It can be seen that, the device recognizes the gesture of the user first, and when the gesture matches correctly, (for example, when the user performs the operation of "waving hand" or "waving hand", the first instruction cannot be matched, and only when the user performs the gesture of "heart to heart", the first instruction is matched) the operation of calculating the height is performed, so that the interference of some other gesture information is avoided, and the device continuously performs the calculation operation, thereby bringing about a large technical overhead.

In another practical aspect, the determining unit includes: an obtaining subunit, configured to obtain a distance between the user and the display screen; and the determining subunit is used for calculating the height of the user according to the imaging information and the distance.

In another implementation, the obtaining subunit is specifically configured to: and acquiring the distance between the user and the display screen through an infrared sensor.

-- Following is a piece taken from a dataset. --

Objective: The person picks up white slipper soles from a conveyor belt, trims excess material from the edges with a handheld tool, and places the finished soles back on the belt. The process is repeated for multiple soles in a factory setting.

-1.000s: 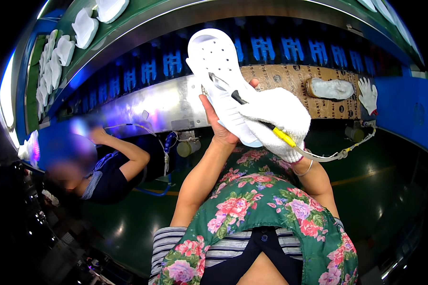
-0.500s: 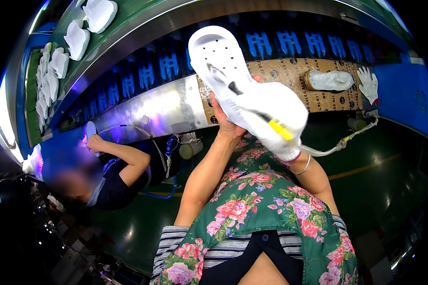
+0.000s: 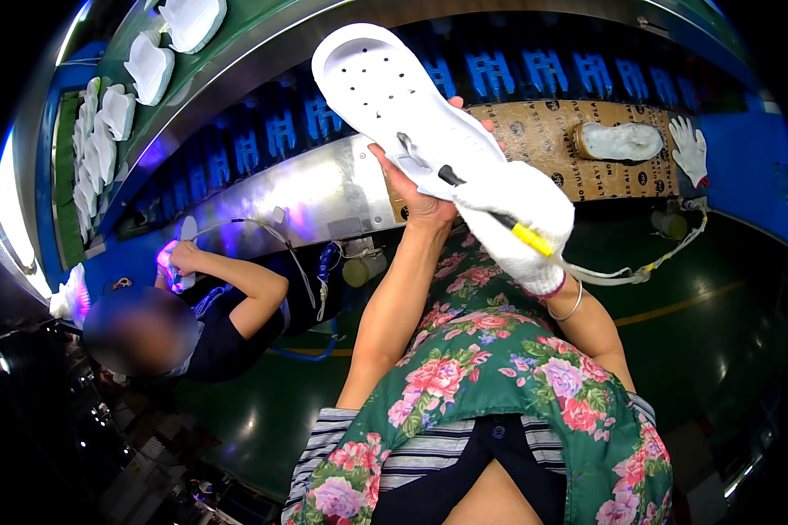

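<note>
A white shoe sole (image 3: 382, 84), with small dark holes in its wide end, slants up and to the left before me. My left hand (image 3: 420, 199) is bare and cups it from beneath, fingertips showing past the far edge. On my right hand (image 3: 525, 229) is a white knit glove, and its fingers close round a slim brush-like tool (image 3: 530, 238) with a yellow and black handle. The tool's dark tip (image 3: 409, 147) is at the middle of the sole; whether it touches cannot be made out. A pale hose (image 3: 617, 278) trails from the gloved hand.
A cardboard-covered ledge (image 3: 543, 131) ahead bears a whitish pad (image 3: 622, 141) and a white glove (image 3: 690, 149). Behind run blue racks (image 3: 490, 72). White soles (image 3: 151, 68) lie on the green conveyor (image 3: 263, 19) at upper left. A co-worker (image 3: 236, 302) sits at left, holding a pale sole.
The sole has shifted up and left in my left hand. My gloved hand and tool have moved slightly right and down. The co-worker's hands have come together around a sole.
</note>
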Demonstrator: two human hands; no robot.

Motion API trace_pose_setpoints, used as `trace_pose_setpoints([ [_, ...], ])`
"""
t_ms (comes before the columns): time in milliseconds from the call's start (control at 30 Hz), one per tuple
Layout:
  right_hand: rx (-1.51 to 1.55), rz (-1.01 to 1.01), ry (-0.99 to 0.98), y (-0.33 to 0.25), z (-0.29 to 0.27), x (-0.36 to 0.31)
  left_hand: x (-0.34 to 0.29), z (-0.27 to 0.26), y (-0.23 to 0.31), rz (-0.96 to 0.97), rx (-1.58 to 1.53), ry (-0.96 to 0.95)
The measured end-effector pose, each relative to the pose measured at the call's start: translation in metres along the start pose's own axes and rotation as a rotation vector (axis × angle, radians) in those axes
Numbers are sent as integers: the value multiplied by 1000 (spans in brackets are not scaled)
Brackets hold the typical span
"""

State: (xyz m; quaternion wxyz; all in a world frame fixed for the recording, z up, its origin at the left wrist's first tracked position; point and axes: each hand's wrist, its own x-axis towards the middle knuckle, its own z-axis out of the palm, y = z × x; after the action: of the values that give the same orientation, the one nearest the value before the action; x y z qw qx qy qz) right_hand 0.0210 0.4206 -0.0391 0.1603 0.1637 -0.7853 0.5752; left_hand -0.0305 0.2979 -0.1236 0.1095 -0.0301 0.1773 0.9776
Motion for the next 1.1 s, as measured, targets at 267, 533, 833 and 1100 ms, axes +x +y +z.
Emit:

In another embodiment, the imaging information includes an imaging focal length, coordinates of a highest pixel point of the user, and coordinates of a lowest pixel point, and the determining subunit is specifically configured to calculate an imaging height of the user according to the coordinates of the highest pixel point and the coordinates of the lowest pixel point of the user, where the imaging height is a height of the user in the imaging information; and calculating the height of the user by using a similar triangle theorem according to the imaging height, the imaging focal length and the distance, wherein the calculating method is simple.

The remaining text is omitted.